Ces exemples expliquent en partie pourquoi, au début de l’année 2016, les 51 pays mettant en œuvre l’ITIE ont décidé d’introduire de nouvelles règles sur les déclarations concernant la propriété réelle. Ils ont convenu que toutes les entreprises qui sont actives, soumettent des offres ou réalisent des investissements dans le cadre de projets extractifs dans leur nation doivent divulguer publiquement l’identité de leurs propriétaires réels respectifs. Bien que la lutte mondiale contre l’opacité de la propriété réelle ait pris de l’ampleur ces dernières années, aucun pays n’a publié des informations complètes sur la propriété réelle. Par conséquent, les nouvelles Exigences ITIE apporteront une contribution substantielle à la lutte mondiale contre les entreprises anonymes. Les discussions concernant la création d’un registre public des propriétaires réels progressent bien en Norvège.

L’une des principales raisons expliquant l’outrage suscité par les dossiers du Panama est l’étendue des révélations qui y sont faites concernant l’implication de nos dirigeants – présidents, ministres et autres fonctionnaires – dans des transactions douteuses. Bien que les participations de fonctionnaires gouvernementaux – ou « personnes politiquement exposées » – dans des entreprises pétrolières, gazières et minières ne soient pas nécessairement illégales, les dossiers du Panama ont dévoilé les conflits d’intérêts qui sont souvent à l’origine de telles participations. C’est pour cette raison que l’ITIE exige également que les personnes politiquement exposées divulguent de manière transparente les participations qu’elles détiennent dans des entreprises pétrolières, gazières et minières.

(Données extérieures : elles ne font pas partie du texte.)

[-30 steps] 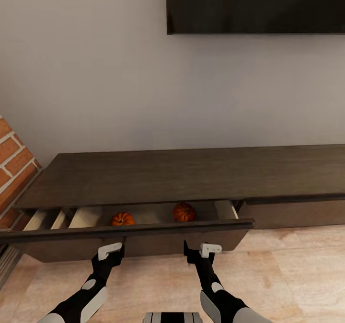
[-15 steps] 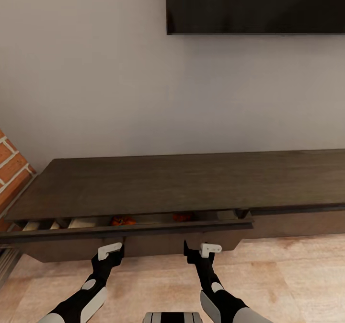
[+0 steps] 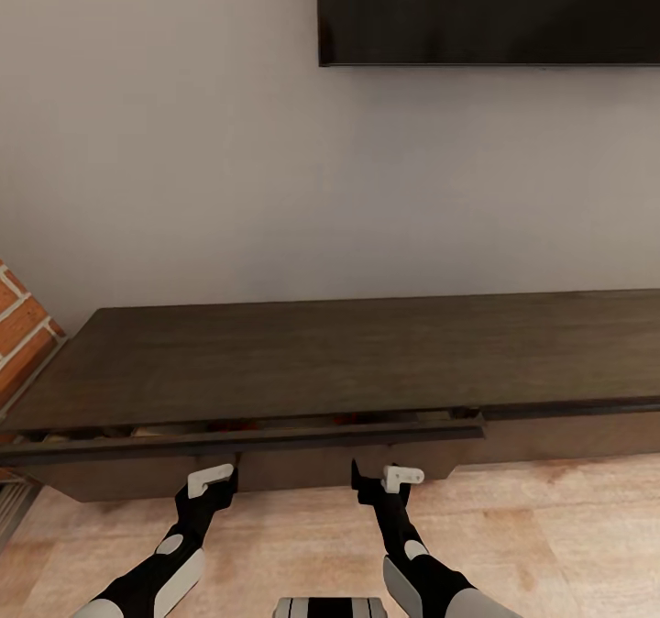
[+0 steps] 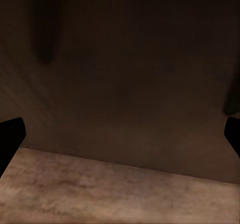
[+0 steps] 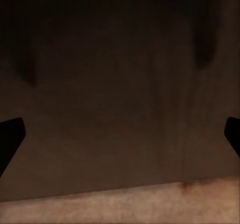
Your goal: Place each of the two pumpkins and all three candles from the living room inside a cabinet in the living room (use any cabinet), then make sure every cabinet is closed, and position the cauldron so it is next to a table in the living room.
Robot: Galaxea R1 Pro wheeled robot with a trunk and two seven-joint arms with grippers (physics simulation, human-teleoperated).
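Dark-brown wood of the cabinet drawer front lay directly ahead of both released grippers, left and right, its long axis crosswise, drawer nearly shut, both arms equally near.

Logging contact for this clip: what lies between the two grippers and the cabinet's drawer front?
Nothing in the head view: left gripper and right gripper meet the drawer front of the cabinet.

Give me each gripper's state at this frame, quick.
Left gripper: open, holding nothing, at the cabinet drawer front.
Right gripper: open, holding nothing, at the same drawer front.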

Ces dernières semaines, beaucoup d’attention a été accordée aux solutions permettant d’empêcher la dissimulation d’argent dans des lieux comme Panama. C’est une bonne nouvelle. Mais cela ne suffira pas à mettre fin à l’opacité financière qui facilite l’évasion fiscale et la corruption. Ces efforts doivent être mis en œuvre parallèlement à un renforcement des règles et de leur application dans les pays où l’argent est généré en premier lieu. C’est pour cette raison que l’engagement des 51 pays mettant en œuvre l’ITIE à imposer cette forme de divulgation de la propriété réelle constitue une preuve de leadership aussi significative.

Mais il ne s’agit pas seulement de divulguer publiquement les informations sur l’identité des propriétaires d’entreprises extractives. Les agents de la force publique, la société civile et d’autres ont la responsabilité énorme de contrôler les données, de comprendre leur signification et d’encourager la prise de mesures visant à dénoncer les pratiques douteuses et à les prévenir par la suite. Alors seulement la transparence de la propriété réelle produira un changement et permettra de s’assurer que les profits tirés des activités extractives sont partagés de manière équitable.

Nous ne devons pas sous-estimer les efforts qui seront requis pour imposer aux entreprises de soumettre les informations sur l’identité de leurs propriétaires réels. Il est possible que cela nécessite des changements législatifs, une réforme institutionnelle et l’organisation de vastes consultations. Un grand nombre de pays auront besoin d’un appui et d’une assistance technique afin d’avancer sur ces questions. Il est important que nous travaillions ensemble pour pouvoir échanger nos expériences et déterminer ce qui fonctionne et ce qui ne fonctionne pas ».